5-(2-Aminopropyl)-2,3-dihydrobenzofuran (5-APDB, 3-Desoxy-MDA, EMA-4) is a putative entactogen drug of the phenethylamine and amphetamine classes. It is an analogue of MDA where the heterocyclic 3-position oxygen from the 3,4-methylenedioxy ring has been replaced by a methylene bridge. 6-APDB is an analogue of 5-APDB where the 4-position oxygen has been replaced by a methylene bridge instead. 5-APDB was developed by a team led by David E. Nichols at Purdue University as part of their research into non-neurotoxic analogues of MDMA.
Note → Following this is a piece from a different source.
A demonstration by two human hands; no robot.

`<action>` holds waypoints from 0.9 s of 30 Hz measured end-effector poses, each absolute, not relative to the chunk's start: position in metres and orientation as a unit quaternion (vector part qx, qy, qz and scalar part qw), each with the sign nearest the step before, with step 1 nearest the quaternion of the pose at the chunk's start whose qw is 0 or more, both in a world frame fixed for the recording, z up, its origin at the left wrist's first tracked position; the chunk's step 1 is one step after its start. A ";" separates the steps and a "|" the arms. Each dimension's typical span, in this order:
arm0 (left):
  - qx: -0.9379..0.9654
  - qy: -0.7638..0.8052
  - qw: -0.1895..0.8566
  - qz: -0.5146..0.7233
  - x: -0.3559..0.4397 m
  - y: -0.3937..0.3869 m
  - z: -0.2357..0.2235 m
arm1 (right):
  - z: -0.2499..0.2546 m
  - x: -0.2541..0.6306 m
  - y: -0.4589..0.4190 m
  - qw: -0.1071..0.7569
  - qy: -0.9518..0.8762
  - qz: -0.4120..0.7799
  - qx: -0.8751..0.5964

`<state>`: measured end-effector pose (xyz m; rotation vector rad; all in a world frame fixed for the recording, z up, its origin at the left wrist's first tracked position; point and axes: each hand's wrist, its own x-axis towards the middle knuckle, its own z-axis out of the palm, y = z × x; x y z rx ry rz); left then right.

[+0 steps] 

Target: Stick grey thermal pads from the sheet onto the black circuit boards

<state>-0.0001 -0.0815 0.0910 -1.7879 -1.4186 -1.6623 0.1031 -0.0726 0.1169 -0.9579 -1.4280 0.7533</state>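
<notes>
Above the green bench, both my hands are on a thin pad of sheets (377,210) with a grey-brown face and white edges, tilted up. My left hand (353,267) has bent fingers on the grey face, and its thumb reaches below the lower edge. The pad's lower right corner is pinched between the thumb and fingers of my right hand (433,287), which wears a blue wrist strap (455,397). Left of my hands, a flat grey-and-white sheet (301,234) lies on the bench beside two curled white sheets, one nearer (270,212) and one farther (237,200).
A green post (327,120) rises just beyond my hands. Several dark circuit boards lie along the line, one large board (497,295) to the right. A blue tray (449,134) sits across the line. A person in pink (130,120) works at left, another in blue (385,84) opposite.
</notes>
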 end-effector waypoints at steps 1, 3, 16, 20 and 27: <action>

In animal studies, 5-APDB's effects generalize most closely to non-stimulant MDMA analogues such as MBDB and MMAI, while producing no substitution for LSD or amphetamine. In vitro studies show that 5-APDB acts as a highly selective serotonin releasing agent (SSRA), with IC50 values of 130 nM, 7,089 nM, and 3,238 nM for inhibiting the reuptake of serotonin, dopamine, and norepinephrine, respectively. In contrast, 6-APDB is more balanced on the three monoamine neurotransmitters and acts more similarly to MDA and MDMA. 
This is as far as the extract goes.